*ACTIVITY*
Take the listing below and reproduce it in full. Change nothing.

*DATA EXTRACTS*
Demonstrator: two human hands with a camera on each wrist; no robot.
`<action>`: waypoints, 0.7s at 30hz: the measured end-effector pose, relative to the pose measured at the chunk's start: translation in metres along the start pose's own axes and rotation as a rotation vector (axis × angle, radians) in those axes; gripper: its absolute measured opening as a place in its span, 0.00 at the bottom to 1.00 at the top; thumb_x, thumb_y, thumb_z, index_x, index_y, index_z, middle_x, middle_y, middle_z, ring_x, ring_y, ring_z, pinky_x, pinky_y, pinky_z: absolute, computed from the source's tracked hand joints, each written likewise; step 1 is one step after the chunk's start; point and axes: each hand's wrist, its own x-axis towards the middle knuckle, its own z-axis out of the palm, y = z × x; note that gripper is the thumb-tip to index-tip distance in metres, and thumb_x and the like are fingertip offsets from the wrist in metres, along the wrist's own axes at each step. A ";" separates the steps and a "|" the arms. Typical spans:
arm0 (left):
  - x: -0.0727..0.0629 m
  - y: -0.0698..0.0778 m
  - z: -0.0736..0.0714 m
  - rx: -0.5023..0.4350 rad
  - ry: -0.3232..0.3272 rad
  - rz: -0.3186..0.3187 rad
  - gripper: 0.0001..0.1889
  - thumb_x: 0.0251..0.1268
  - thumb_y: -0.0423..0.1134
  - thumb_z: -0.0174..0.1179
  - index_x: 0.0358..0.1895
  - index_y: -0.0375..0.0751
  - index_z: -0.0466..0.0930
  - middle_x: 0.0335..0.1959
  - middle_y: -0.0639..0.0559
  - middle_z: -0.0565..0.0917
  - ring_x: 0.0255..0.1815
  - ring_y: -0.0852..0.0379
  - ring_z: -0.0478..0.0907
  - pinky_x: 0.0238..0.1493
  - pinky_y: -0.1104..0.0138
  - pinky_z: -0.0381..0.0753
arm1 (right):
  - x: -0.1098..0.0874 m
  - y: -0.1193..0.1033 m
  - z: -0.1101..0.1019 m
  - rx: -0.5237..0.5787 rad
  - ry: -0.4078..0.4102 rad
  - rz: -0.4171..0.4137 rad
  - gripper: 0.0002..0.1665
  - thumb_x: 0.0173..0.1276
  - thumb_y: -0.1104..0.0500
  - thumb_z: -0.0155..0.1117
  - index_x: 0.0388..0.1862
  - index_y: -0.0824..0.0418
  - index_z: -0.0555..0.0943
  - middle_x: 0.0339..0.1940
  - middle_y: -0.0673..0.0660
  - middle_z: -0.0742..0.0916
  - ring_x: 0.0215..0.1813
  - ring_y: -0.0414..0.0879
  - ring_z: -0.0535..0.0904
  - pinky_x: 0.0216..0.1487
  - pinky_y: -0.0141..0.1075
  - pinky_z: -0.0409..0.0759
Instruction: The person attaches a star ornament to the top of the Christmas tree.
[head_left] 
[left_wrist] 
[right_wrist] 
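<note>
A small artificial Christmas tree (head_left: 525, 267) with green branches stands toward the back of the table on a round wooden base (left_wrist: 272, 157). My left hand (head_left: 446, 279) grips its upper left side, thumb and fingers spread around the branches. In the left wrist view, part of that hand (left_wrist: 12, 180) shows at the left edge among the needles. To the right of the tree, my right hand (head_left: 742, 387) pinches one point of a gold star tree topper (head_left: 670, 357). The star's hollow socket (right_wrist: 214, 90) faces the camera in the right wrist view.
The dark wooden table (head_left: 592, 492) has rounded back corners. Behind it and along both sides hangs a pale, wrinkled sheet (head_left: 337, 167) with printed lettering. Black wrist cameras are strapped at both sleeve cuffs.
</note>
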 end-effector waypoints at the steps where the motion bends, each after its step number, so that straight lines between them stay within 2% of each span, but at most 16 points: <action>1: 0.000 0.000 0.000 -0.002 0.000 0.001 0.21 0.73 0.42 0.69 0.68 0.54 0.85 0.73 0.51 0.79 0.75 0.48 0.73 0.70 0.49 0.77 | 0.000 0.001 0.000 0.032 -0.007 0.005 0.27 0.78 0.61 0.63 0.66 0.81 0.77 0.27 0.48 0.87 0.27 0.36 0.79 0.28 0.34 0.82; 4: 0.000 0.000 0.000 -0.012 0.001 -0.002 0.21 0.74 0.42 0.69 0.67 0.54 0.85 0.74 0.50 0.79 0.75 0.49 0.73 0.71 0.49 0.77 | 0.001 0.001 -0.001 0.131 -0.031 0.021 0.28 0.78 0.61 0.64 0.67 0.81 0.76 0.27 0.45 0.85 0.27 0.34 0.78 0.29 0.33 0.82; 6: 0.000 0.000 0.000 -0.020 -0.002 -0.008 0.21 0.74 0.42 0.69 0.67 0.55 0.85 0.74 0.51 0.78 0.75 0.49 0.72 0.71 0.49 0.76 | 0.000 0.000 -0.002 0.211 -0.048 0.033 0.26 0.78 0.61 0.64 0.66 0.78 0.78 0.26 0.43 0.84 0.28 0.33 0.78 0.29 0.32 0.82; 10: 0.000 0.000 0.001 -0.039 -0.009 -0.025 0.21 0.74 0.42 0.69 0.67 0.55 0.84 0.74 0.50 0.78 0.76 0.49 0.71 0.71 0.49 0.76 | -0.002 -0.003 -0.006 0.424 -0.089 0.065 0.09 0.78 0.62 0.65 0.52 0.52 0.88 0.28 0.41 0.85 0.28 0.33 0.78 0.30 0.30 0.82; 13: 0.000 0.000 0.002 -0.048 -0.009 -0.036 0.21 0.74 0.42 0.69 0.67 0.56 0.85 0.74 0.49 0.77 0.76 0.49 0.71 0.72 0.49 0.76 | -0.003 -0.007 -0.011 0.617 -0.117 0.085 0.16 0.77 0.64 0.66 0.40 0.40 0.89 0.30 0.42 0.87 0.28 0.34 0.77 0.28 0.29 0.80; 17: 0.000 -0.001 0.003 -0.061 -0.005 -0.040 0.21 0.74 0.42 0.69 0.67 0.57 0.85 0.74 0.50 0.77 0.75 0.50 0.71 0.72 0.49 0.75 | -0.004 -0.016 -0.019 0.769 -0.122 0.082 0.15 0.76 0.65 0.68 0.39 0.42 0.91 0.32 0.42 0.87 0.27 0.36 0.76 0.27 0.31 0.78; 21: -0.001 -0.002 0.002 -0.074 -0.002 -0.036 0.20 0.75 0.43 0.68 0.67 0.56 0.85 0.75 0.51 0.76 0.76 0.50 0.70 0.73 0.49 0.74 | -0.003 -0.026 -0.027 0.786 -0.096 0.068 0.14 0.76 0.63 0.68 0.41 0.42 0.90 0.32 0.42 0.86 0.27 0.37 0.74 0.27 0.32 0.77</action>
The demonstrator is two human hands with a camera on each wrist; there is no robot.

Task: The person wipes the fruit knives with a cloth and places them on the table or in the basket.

*RESULT*
Demonstrator: two human hands with a camera on each wrist; no robot.
`<action>`: waypoints, 0.7s at 30hz: the measured end-effector pose, relative to the pose measured at the chunk's start: translation in metres along the start pose's own axes and rotation as a rotation vector (axis × angle, radians) in those axes; gripper: its absolute measured opening as a place in its span, 0.00 at the bottom to 1.00 at the top; thumb_x, thumb_y, thumb_z, index_x, index_y, index_z, middle_x, middle_y, middle_z, ring_x, ring_y, ring_z, pinky_x, pinky_y, pinky_z: absolute, computed from the source's tracked hand joints, each written likewise; step 1 is one step after the chunk's start; point and axes: each hand's wrist, its own x-axis towards the middle knuckle, its own z-axis out of the palm, y = z × x; note that gripper is the thumb-tip to index-tip distance in metres, and thumb_x and the like are fingertip offsets from the wrist in metres, along the wrist's own axes at each step. A ";" separates the steps and a "|" the arms. Typical spans:
arm0 (left):
  - x: -0.0727..0.0629 m
  - y: -0.0698..0.0778 m
  - z: -0.0736..0.0714 m
  - rx: -0.5023..0.4350 rad
  - ry: -0.3232..0.3272 rad
  - rz: -0.3186..0.3187 rad
  - gripper: 0.0001..0.1889
  - thumb_x: 0.0251..0.1268
  - thumb_y: -0.0423..0.1134
  - thumb_z: -0.0174..0.1179
  - index_x: 0.0358..0.1895
  - index_y: -0.0375..0.0751
  - index_z: -0.0466..0.0930
  - middle_x: 0.0335..0.1959
  - middle_y: -0.0639..0.0559
  - middle_z: -0.0565..0.0917
  - ring_x: 0.0255..0.1815
  - ring_y: -0.0852..0.0379
  - ring_z: -0.0478..0.0907
  - pinky_x: 0.0238..0.1493
  - pinky_y: -0.1104..0.0138
  - pinky_z: -0.0381..0.0753
arm1 (right):
  - x: -0.1098..0.0874 m
  - y: -0.1193..0.1033 m
  - z: -0.1101..0.1019 m
  - rx: -0.5237..0.5787 rad
  - ry: -0.4078..0.4102 rad
  - rz: -0.4171..0.4137 rad
  - gripper: 0.0002..0.1665
  - thumb_x: 0.0173..0.1276
  - thumb_y: -0.1104..0.0500
  - thumb_z: -0.0155..0.1117
  - index_x: 0.0388..0.1862
  - index_y: -0.0824..0.0418
  - index_z: -0.0555..0.0943
  - middle_x: 0.0339..0.1940
  - middle_y: -0.0673..0.0660
  - middle_z: -0.0742..0.0916
  - ring_x: 0.0215..0.1813
  - ring_y: -0.0414..0.0879
  - ring_z: -0.0535..0.0904
  - pinky_x: 0.0216..0.1487
  - pinky_y: -0.0141..0.1075
  - pinky_z: -0.0409..0.0759
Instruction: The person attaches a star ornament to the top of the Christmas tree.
[head_left] 
[left_wrist] 
[right_wrist] 
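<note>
A small artificial Christmas tree (head_left: 525, 267) with green branches stands toward the back of the table on a round wooden base (left_wrist: 272, 157). My left hand (head_left: 446, 279) grips its upper left side, thumb and fingers spread around the branches. In the left wrist view, part of that hand (left_wrist: 12, 180) shows at the left edge among the needles. To the right of the tree, my right hand (head_left: 742, 387) pinches one point of a gold star tree topper (head_left: 670, 357). The star's hollow socket (right_wrist: 214, 90) faces the camera in the right wrist view.
The dark wooden table (head_left: 592, 492) has rounded back corners. Behind it and along both sides hangs a pale, wrinkled sheet (head_left: 337, 167) with printed lettering. Black wrist cameras are strapped at both sleeve cuffs.
</note>
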 end-effector waypoints at the steps where the motion bends, each after its step number, so that straight lines between them stay within 2% of each span, but at most 16 points: <action>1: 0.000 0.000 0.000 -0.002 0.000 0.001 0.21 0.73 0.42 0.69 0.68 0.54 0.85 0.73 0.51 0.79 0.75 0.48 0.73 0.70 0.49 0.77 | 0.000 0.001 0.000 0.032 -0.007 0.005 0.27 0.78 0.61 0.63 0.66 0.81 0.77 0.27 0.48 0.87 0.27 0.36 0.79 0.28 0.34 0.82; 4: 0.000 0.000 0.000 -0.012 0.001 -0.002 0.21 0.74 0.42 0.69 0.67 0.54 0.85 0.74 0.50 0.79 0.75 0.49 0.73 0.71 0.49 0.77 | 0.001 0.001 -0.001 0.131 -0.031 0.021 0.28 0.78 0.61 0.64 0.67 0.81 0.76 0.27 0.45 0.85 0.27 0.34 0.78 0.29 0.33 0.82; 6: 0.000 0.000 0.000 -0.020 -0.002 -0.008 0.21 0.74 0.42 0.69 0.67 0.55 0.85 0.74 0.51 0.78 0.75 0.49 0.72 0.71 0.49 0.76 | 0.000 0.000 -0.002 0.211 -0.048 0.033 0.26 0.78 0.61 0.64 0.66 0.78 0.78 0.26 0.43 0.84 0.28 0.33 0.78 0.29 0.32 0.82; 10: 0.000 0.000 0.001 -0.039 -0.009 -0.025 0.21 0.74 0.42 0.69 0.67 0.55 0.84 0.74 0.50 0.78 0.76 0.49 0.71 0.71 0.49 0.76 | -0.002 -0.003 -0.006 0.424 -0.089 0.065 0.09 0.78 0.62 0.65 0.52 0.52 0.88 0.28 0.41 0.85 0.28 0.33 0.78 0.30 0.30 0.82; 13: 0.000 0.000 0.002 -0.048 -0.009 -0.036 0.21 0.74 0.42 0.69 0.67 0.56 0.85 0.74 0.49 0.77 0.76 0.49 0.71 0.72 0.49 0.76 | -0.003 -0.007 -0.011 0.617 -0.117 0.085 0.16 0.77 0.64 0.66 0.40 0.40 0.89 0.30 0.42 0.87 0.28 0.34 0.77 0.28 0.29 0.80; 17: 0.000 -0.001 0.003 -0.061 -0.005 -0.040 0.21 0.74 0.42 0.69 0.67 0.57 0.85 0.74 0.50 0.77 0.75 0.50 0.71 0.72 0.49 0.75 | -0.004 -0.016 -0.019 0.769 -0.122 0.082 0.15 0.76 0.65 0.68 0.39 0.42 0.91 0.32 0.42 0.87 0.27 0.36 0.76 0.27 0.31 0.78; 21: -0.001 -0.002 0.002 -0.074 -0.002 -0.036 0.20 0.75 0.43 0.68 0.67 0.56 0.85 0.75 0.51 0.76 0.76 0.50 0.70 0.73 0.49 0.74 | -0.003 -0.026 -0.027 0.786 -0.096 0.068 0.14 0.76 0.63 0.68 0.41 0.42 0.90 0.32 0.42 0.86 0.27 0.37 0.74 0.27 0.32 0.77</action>
The demonstrator is two human hands with a camera on each wrist; there is no robot.

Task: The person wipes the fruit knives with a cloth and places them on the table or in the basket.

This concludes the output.